= Brief =
From the records that follow, return exactly the lines beginning at the one that contains "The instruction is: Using" and ending at the one that contains "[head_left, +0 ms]", pictures left out.
[[ Source material, beginning ]]
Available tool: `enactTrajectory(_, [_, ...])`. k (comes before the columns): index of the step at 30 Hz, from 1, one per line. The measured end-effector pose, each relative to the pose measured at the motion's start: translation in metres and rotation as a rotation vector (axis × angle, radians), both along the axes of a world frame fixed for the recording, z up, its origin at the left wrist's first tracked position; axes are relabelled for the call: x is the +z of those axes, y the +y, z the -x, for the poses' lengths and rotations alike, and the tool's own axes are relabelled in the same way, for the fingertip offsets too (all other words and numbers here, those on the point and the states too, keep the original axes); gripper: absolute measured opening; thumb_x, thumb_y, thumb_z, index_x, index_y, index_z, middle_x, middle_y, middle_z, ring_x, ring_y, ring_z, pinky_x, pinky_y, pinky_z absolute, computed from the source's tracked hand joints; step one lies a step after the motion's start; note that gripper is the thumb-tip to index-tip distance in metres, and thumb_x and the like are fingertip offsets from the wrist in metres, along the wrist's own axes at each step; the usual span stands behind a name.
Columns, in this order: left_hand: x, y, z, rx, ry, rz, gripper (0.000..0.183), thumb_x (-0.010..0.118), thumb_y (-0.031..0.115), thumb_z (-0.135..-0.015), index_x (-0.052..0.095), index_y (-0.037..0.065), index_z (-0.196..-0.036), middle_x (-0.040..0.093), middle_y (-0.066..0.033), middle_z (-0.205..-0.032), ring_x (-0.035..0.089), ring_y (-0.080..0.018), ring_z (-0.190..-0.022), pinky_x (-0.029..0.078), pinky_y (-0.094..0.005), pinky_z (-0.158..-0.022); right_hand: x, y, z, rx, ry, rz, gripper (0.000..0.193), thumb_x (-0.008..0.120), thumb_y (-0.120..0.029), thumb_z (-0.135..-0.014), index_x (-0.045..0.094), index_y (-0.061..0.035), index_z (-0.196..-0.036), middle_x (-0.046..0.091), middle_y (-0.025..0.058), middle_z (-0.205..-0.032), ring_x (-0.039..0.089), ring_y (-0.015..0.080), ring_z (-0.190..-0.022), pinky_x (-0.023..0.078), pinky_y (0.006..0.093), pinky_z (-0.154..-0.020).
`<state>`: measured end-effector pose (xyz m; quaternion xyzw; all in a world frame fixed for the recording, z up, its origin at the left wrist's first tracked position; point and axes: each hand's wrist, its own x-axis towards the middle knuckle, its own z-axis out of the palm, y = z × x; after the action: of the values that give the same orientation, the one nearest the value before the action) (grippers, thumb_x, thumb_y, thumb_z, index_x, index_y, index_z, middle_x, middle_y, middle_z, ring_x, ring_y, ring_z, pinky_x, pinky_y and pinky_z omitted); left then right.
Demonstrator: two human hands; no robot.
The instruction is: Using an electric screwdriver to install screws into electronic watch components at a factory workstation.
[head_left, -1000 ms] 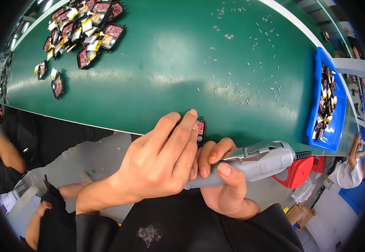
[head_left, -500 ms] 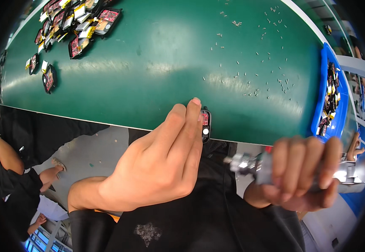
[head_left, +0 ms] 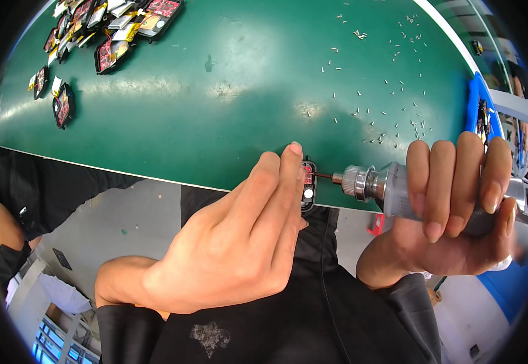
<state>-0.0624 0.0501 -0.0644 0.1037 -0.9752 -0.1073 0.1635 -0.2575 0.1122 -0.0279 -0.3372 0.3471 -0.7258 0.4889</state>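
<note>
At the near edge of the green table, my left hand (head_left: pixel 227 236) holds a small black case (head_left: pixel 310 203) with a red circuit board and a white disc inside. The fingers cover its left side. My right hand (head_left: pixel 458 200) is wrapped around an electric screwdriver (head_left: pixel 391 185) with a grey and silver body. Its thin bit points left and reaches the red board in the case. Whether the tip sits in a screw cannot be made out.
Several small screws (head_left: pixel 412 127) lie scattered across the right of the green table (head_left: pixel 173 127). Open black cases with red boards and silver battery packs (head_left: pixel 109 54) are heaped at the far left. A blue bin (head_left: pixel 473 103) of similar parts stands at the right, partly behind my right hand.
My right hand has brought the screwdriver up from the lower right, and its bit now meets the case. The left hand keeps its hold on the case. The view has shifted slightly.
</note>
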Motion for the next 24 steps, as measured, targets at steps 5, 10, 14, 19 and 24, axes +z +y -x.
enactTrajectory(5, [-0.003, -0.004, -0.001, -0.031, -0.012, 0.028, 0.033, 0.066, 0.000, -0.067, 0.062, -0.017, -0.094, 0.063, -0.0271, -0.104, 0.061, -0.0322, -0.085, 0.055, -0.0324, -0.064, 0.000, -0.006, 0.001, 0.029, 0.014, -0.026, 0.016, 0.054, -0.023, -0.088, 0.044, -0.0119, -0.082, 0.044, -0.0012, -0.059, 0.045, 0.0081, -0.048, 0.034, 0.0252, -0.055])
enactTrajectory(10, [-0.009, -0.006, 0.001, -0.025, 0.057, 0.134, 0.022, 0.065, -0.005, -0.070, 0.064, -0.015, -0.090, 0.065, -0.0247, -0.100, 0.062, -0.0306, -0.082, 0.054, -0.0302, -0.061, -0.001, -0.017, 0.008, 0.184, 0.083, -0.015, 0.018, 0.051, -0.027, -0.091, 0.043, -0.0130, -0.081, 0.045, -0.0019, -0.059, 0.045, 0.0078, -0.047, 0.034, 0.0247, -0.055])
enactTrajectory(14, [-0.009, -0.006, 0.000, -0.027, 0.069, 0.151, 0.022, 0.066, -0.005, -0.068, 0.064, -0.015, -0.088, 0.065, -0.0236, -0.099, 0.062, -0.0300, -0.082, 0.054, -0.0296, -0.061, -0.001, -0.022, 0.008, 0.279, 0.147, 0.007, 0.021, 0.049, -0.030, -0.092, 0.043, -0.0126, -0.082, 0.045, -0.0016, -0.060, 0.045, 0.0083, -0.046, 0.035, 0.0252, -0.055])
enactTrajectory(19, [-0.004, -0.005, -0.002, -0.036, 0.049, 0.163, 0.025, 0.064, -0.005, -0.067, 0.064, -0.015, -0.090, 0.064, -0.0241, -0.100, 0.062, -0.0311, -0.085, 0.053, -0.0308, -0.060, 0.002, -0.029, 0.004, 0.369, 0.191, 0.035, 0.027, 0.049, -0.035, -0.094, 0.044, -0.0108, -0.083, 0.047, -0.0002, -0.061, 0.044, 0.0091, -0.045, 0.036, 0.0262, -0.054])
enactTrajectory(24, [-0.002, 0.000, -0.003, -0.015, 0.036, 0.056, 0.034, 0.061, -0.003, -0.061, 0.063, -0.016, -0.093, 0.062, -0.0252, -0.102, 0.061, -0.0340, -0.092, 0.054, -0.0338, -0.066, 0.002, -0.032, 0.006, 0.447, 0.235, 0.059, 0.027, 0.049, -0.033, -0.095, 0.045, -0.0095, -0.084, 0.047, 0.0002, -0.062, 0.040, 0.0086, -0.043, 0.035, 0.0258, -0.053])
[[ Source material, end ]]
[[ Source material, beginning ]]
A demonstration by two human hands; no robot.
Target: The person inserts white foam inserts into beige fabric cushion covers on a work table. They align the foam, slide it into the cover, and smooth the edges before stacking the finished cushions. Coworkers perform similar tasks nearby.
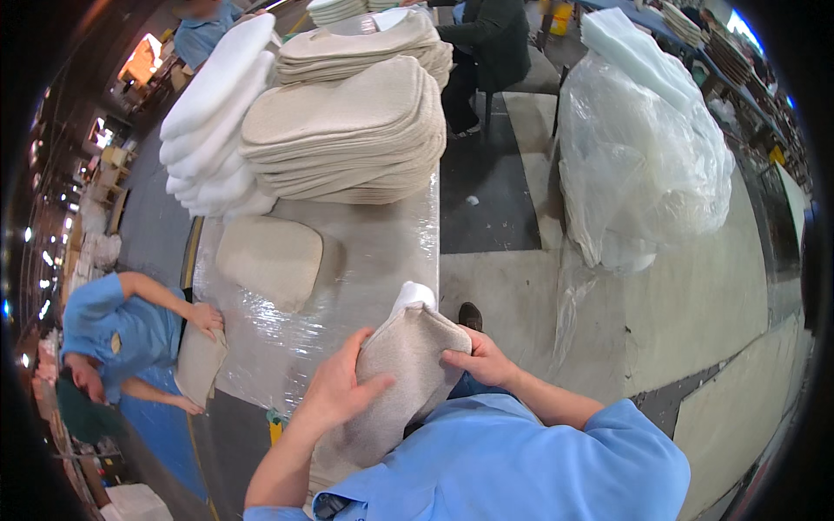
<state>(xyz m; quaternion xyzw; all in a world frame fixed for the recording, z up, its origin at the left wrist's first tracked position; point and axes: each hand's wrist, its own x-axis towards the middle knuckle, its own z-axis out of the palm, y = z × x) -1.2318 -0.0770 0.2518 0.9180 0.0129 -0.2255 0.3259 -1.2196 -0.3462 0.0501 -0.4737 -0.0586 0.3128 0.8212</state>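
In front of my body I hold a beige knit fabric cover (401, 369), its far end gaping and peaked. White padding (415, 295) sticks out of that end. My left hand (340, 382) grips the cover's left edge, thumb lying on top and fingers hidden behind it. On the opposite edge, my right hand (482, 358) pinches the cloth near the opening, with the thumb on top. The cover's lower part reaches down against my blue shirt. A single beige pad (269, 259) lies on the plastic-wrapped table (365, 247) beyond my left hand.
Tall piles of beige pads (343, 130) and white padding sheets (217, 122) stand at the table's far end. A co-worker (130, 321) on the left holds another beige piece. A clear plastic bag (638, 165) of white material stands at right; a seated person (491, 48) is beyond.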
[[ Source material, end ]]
= Expected answer =
The instruction is: Using an electric screwdriver to install screws into electronic watch components at a factory workstation.
[head_left, -1000 ms] 
[head_left, -500 ms] 
[head_left, +0 ms] 

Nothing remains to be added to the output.